More recently it has been helping MRO to scout a good landing spot for the next generation of Mars probes — Phoenix, due to arrive at Mars in 2008, and Mars Science Lab, which will touch down in 2010. MRO will take over this job.
Fuk Li, Mars exploration programme manager at NASA's Jet Propulsion Laboratory in Pasadena, California, says options for contacting MGS are still being considered and he refuses to give up all hope. But as time passes the uncertainty in the Surveyor's orbit becomes greater, making it harder to find. "The prospect of recovering MGS is not looking good at all," says Li.
Mars Reconnaissance Orbiter's mission runs until 2010, but is expected to last much longer than that. Mars is currently circled by two other operating craft, NASA's Mars Odyssey and Europe's Mars Express. The overlap in survival between MGS and these missions marks the first time that a craft orbiting a planet (other than Earth) has passed its baton on to another.
Outbackmanyep
29-11-2006, 11:26 AM
[quote=Dujon]Hello, Outbackmanyep, nice to see you getting stuck in.
It's only a personal view on posting but, to be honest, I'd rather see normal text unless there is some reason to stress or highlight part of it.

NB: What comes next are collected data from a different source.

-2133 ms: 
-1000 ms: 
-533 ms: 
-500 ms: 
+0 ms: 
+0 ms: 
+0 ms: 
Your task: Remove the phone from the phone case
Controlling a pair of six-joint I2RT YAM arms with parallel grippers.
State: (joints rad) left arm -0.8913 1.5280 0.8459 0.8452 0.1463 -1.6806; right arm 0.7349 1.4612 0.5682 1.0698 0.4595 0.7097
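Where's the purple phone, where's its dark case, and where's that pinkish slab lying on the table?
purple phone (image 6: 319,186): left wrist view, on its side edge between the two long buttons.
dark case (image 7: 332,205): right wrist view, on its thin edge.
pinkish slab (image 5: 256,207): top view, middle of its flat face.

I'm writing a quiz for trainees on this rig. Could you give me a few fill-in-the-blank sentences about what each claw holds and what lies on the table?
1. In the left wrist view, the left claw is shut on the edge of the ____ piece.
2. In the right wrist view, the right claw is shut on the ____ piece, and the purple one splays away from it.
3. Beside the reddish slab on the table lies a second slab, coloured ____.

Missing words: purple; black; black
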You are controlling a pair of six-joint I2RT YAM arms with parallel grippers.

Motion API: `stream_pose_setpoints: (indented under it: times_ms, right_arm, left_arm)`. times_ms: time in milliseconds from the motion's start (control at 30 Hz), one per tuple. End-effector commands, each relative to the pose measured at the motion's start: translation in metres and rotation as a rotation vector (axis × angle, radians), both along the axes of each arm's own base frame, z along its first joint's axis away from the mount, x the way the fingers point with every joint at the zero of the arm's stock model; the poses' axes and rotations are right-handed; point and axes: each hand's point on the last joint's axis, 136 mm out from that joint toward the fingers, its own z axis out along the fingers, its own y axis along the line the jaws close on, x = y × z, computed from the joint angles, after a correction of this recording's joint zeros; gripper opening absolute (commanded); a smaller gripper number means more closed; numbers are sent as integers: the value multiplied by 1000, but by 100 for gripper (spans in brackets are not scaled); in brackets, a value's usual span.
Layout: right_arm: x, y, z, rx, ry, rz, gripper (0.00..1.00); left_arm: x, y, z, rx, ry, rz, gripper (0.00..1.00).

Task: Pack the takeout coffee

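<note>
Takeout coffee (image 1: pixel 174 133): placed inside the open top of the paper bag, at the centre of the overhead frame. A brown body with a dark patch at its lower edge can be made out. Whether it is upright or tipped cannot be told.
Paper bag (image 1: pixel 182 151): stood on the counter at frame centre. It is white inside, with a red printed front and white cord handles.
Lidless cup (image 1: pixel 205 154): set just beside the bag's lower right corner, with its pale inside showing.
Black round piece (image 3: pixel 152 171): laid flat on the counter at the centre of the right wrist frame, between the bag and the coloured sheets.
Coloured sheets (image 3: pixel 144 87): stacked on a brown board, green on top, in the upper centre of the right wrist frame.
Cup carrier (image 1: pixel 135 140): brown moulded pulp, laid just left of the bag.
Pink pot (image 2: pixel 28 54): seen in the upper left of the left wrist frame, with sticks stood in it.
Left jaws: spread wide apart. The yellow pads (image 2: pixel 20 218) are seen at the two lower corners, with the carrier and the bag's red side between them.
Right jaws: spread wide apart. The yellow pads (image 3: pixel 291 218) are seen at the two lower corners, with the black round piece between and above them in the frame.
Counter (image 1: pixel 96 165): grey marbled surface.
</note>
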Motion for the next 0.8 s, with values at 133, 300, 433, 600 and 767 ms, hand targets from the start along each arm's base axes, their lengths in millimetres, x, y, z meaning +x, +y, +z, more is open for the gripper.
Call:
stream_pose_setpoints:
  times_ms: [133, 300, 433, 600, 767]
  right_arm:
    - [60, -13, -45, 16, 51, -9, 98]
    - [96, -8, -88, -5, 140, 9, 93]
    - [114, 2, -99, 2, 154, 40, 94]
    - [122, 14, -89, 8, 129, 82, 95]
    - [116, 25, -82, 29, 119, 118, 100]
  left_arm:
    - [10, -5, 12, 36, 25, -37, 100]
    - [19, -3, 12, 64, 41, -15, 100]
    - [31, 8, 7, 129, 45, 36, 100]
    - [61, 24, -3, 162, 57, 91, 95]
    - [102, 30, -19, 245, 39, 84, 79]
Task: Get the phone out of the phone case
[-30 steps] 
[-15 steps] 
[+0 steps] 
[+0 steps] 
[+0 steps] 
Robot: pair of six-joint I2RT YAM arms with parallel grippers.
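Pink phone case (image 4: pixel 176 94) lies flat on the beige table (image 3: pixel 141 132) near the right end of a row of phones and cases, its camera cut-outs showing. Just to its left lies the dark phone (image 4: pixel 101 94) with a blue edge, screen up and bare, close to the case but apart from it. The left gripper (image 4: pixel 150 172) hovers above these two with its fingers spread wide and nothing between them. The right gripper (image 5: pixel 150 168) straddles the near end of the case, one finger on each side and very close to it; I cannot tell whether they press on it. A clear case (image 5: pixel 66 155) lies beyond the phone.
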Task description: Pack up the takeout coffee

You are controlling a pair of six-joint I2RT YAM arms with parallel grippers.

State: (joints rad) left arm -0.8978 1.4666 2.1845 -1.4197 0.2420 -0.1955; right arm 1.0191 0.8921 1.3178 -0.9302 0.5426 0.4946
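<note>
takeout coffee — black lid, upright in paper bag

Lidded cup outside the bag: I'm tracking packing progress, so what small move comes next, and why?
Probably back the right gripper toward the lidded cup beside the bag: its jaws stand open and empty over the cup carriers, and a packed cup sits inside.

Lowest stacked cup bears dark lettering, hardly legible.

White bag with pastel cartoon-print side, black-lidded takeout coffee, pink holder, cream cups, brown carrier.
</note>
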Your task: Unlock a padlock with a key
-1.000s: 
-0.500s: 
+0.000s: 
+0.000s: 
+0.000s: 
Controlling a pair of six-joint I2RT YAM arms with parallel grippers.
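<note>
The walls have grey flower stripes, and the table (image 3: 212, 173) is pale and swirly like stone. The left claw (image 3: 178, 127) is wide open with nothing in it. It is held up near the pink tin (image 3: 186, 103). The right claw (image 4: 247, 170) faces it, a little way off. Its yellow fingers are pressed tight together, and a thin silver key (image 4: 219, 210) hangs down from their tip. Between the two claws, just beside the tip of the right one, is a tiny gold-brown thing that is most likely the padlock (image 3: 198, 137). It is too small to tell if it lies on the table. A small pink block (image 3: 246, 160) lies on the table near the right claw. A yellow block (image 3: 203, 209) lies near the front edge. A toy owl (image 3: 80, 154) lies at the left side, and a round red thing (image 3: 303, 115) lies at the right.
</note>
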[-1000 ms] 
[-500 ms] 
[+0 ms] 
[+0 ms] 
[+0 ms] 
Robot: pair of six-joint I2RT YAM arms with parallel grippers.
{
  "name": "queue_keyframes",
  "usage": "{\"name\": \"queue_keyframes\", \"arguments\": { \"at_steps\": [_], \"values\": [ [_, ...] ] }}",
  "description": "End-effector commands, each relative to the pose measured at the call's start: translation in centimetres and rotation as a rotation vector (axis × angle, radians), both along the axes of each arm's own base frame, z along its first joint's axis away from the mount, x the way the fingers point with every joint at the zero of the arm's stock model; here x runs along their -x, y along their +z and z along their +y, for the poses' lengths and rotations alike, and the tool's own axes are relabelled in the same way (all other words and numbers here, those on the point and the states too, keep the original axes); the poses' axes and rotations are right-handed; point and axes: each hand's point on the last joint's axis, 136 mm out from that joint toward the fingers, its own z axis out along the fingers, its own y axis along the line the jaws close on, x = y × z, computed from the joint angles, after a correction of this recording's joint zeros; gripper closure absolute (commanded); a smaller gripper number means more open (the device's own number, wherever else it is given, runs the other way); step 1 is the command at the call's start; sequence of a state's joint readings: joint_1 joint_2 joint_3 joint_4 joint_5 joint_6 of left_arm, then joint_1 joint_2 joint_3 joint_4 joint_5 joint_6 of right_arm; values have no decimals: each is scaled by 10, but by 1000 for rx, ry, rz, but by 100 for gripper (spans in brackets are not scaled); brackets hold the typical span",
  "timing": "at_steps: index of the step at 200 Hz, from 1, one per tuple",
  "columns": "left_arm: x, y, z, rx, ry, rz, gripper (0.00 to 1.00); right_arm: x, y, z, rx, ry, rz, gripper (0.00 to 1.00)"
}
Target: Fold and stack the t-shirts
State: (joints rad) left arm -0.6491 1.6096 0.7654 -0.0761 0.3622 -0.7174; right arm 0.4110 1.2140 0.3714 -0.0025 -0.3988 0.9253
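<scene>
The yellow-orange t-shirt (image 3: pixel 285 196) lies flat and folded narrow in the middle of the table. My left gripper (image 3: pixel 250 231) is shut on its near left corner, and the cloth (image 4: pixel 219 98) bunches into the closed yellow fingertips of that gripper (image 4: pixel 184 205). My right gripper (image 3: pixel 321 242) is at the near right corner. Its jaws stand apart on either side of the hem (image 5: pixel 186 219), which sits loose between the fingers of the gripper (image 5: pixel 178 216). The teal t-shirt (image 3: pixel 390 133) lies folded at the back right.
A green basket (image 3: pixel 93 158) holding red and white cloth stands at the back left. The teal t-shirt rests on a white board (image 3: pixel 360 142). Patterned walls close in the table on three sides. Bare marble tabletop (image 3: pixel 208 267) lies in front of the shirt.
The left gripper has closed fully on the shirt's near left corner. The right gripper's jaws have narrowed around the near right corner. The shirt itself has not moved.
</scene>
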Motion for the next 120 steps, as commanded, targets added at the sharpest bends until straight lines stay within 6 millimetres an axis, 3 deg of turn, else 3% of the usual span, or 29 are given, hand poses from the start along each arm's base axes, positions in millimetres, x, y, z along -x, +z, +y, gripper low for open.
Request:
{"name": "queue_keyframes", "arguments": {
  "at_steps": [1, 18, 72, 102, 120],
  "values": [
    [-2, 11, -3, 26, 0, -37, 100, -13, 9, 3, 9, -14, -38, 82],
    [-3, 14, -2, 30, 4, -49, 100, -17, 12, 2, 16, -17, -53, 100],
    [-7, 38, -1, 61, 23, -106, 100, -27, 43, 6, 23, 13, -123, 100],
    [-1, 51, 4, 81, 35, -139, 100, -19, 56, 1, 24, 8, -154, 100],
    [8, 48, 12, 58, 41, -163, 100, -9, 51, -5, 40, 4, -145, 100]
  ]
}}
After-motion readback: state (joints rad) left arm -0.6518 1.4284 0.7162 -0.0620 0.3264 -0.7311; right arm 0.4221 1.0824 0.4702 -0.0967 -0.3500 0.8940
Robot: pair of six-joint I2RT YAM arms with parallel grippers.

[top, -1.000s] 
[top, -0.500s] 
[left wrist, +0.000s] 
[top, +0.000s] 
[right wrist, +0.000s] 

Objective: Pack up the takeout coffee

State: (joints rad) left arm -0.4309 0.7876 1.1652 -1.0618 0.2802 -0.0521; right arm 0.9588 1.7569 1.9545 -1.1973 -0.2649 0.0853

I guess that'll make me Mr Persona non grata or just an old curmudgeon. Nothing personal, good sir.
[/quote
Well, i use bold and blue cos its easy to see! :D
I use the same format on MSN and Yahoo.....its sort of a personal preference of mine, i dont use it in offence to anyone! PLUS im not all that puter-literate so i guess whats normal for me might seem not normal to other people...... Is this better???
Cheers!
nightsky
29-11-2006, 04:42 PM
:rofl:
According to Tom Thorpe , the Project Manager for Mars Global Surveyor, the total cost of the mission so far is $377 Million.
For such a long mission and so much valuable data produced, this makes it a fairly low cost mission.
"The MGS mission was originally slated to last only one Martian year, equivalent to almost two Earth years. Its mission has been extended three times. The cost of the mission to date is $377 million, which includes the building of the spacecraft, launch and exploration, Thorpe said. The total costs of running the MGS program has dropped from $20 million a year to $6 million year. There are 20 engineers and scientists who have recently been working on MGS; ten of whom are at JPL. It has been a very economically produced program"
Rez
Hi Rez, most definitely value for money and it sent back thousands of amazing images.